1945-1946 : Eugen Kogon, l’Etat SS
Eugen Kogon est né en 1903 à Munich. Il est connu en Allemagne comme sociologue, historien, journaliste ; après la seconde guerre mondiale, il est l’un des intellectuels de la RFA favorable à la construction européenne. Il est mort en 1987. Après des études à Munich, Florence et Vienne (il est docteur de l’Université de Vienne), il travaille dans un journal catholique et s’élève contre le nazisme , ce qui lui vaut d’être arrêté trois fois par la Gestapo, puis d’être déporté en 1939 à Buchenwald, en tant qu’opposant chrétien. A la libération du camp en 1945, il se voit confier par les Américains la rédaction d’un rapport sur le système concentrationnaire. Kogon le rédige avec la contribution d’autres ex-détenus. En mai 1945, soucieux que son travail ne soit pas contesté, il le soumet à 15 personnes ayant appartenu à la direction clandestine du camp de Buchenwald ou représentant certaines familles politiques. Il donne la liste de ces relecteurs dans l’introduction de son livre, version remaniée de ce rapport. Il est paru en 1946 en Allemagne et en 1970 en France.

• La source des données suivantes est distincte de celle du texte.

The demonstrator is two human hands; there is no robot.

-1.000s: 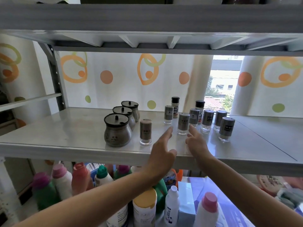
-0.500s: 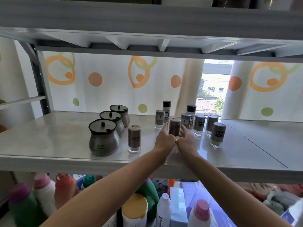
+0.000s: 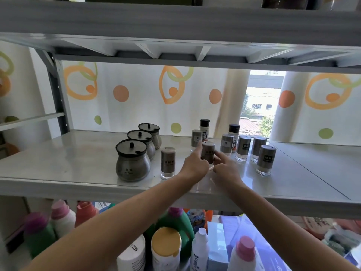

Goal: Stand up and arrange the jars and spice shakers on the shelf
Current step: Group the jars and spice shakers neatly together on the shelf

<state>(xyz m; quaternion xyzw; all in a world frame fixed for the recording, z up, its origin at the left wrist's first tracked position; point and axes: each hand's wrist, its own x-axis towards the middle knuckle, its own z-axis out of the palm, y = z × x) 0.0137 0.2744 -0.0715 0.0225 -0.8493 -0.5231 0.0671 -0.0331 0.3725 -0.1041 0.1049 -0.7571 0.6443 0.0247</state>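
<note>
**Both hands close on one shaker**

A second ago the hands reached out open. Now the left hand [image 3: 192, 167] and right hand [image 3: 227, 171] pinch the middle shaker [image 3: 208, 152] from 9 and 3 o'clock. It stands upright on the shelf [image 3: 78, 163], so repositioning has likely begun.

Count: three jars [image 3: 132, 163] at its 9 o'clock, seven steel shakers [image 3: 168, 163], two black-capped bottles [image 3: 204, 127].
</note>
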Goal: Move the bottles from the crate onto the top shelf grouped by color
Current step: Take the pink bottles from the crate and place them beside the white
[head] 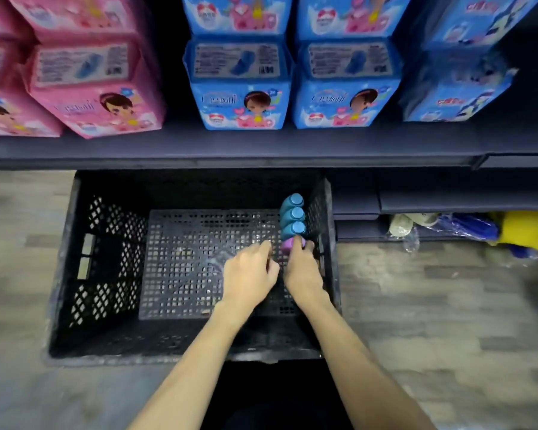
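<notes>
Black lattice-walled crate holding three blue bottles, one purple bottle. Far shelf showing pink packs left, blue packs right. Floor showing grey wood-grain.

Seen from above, a black crate sits on the floor. Three blue bottles line its right wall. The right hand grips a purple bottle; the left hand hovers beside it.

crate on floor | bottles in crate, right wall
</notes>
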Demonstrator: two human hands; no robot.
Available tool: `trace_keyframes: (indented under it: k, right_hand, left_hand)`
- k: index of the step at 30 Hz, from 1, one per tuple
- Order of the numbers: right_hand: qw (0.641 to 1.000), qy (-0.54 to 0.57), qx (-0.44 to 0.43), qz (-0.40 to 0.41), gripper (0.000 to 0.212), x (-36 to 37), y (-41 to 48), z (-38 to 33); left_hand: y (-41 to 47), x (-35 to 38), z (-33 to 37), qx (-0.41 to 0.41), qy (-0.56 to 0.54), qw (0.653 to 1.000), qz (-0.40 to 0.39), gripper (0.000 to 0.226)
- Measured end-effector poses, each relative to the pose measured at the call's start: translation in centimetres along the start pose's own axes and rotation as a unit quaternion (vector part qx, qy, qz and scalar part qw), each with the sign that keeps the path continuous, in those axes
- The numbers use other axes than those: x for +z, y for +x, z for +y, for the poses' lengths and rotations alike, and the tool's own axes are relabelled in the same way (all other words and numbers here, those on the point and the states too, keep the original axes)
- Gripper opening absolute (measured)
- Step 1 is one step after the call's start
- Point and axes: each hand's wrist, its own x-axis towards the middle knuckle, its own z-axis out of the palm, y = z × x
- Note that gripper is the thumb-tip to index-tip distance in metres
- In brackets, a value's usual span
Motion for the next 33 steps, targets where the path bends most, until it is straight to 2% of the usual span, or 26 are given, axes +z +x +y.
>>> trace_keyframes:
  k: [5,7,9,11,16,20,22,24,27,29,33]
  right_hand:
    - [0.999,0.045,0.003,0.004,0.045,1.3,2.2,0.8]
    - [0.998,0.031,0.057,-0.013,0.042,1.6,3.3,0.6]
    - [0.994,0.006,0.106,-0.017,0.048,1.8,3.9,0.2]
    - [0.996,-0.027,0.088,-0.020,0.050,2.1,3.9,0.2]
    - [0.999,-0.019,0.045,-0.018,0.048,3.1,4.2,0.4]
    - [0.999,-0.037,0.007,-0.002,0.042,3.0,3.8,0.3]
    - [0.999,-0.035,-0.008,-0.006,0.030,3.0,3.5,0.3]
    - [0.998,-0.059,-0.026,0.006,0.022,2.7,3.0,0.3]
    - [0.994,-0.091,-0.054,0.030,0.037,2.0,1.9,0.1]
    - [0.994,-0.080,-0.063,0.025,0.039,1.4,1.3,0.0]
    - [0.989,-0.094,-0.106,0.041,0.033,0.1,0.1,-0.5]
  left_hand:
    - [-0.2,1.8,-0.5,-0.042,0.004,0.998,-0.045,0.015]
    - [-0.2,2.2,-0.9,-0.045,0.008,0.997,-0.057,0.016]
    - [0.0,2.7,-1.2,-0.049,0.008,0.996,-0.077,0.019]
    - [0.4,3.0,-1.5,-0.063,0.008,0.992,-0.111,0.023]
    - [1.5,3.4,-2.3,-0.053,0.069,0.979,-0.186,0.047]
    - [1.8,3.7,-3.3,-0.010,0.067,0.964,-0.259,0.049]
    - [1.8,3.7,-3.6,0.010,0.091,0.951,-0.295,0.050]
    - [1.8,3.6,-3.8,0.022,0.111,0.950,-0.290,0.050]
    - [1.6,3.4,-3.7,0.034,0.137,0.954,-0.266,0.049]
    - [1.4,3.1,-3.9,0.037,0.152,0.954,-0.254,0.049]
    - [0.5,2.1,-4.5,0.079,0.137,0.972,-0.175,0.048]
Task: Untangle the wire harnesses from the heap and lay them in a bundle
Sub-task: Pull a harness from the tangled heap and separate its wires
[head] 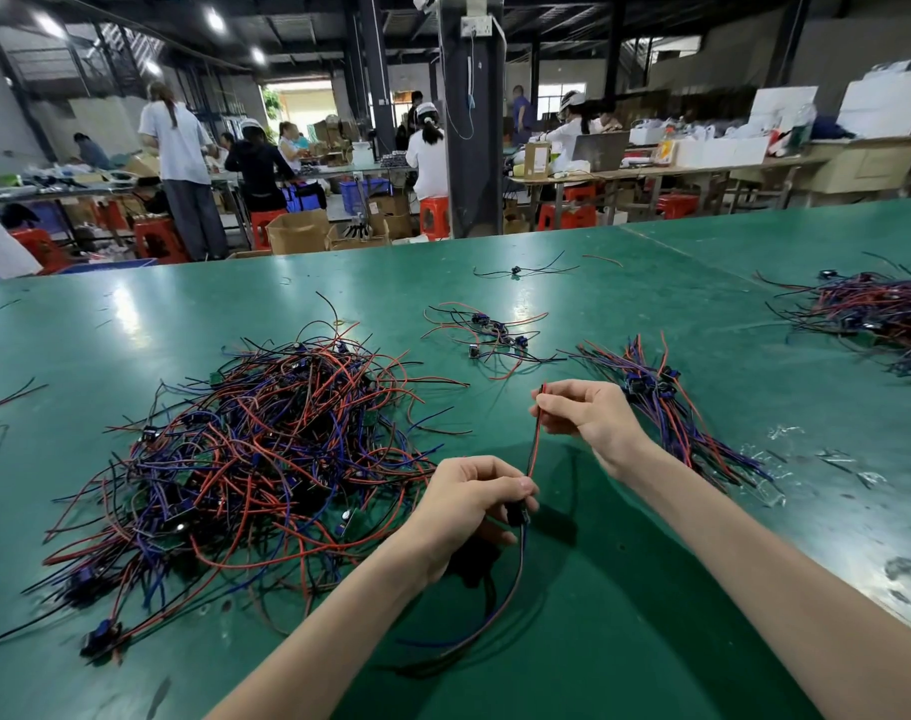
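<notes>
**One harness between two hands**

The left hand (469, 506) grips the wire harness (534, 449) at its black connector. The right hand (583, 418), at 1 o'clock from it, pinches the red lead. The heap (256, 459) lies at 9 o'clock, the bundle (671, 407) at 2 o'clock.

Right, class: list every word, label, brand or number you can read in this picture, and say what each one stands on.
No text can be read.
Brown box on the far bench: a pale label, too small and blurred to read.
Harness held in both hands, heap, green table: no writing visible.
</notes>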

Il comporte 21 chapitres (environ 380 pages en édition de poche, écrites en petits caractères). C’est une somme thématique, qui, comme le livre de David Rousset porte essentiellement sur Buchenwald, avec des échappées sur Dachau et quelques autres camps.
Kogon traite évidemment des mêmes thèmes que Rousset, de manière plus détaillée. Le traitement se veut exhaustif, et il aborde de nombreuses autres questions, sur lesquelles toutefois le jugement porté en 1946 peut sembler daté.
Le chapitre 2 est intéressant, car il évoque une question sur laquelle les enseignants s’interrogent souvent : y avait-il une classification des camps, des catégories de camps, plus ou moins dures ? Selon Kogon, il y a bien 3 degrés de camps, d’après une directive de l’office central de gestion économique des SS. 1er degré : le camp de travail. 2e degré : le camp de travail où les conditions de vie et de labeur sont plus difficiles. 3e degré : le "moulin à os" (expression utilisée par Eugen Kogon) , d’où il est rare de sortir vivant. Kogon précise que cette classification n’est pas rigoureuse. Dachau était de 1er degré, alors que les conditions de détention ont toujours été plus pénibles qu’à Buchenwald, de degré 2. Selon lui, une des différences tiendrait dans le ravitaillement, forcément plus mauvais dans les catégories plus basses.
Kogon ne traite pas spécifiquement de la Résistance dans le camp, mais dans le chapitre 15, "Tragédies collectives et opérations spéciales", il montre comment fin 1944 il a été possible de sauver 3 agents secrets alliés, par substitution d’identité avec des détenus morts...dont bénéficie Stéphane Hessel, qui devient Michel Boitel.
Sur le sort des juifs, abordé à plusieurs reprises, l’auteur donne la parole à plusieurs rescapés, qui racontent les massacres commis dans les forêts proches de Riga, les camions à gaz ou la révolte du ghetto de Varsovie.
En conclusion, un ouvrage à connaître, dont on aimerait approfondir certaines questions avec des travaux historiques plus récents, ou en les comparant à la situation dans d’autres camps. (Ex : chapitre 11 : l’envoi d’argent et de courrier pour les détenus).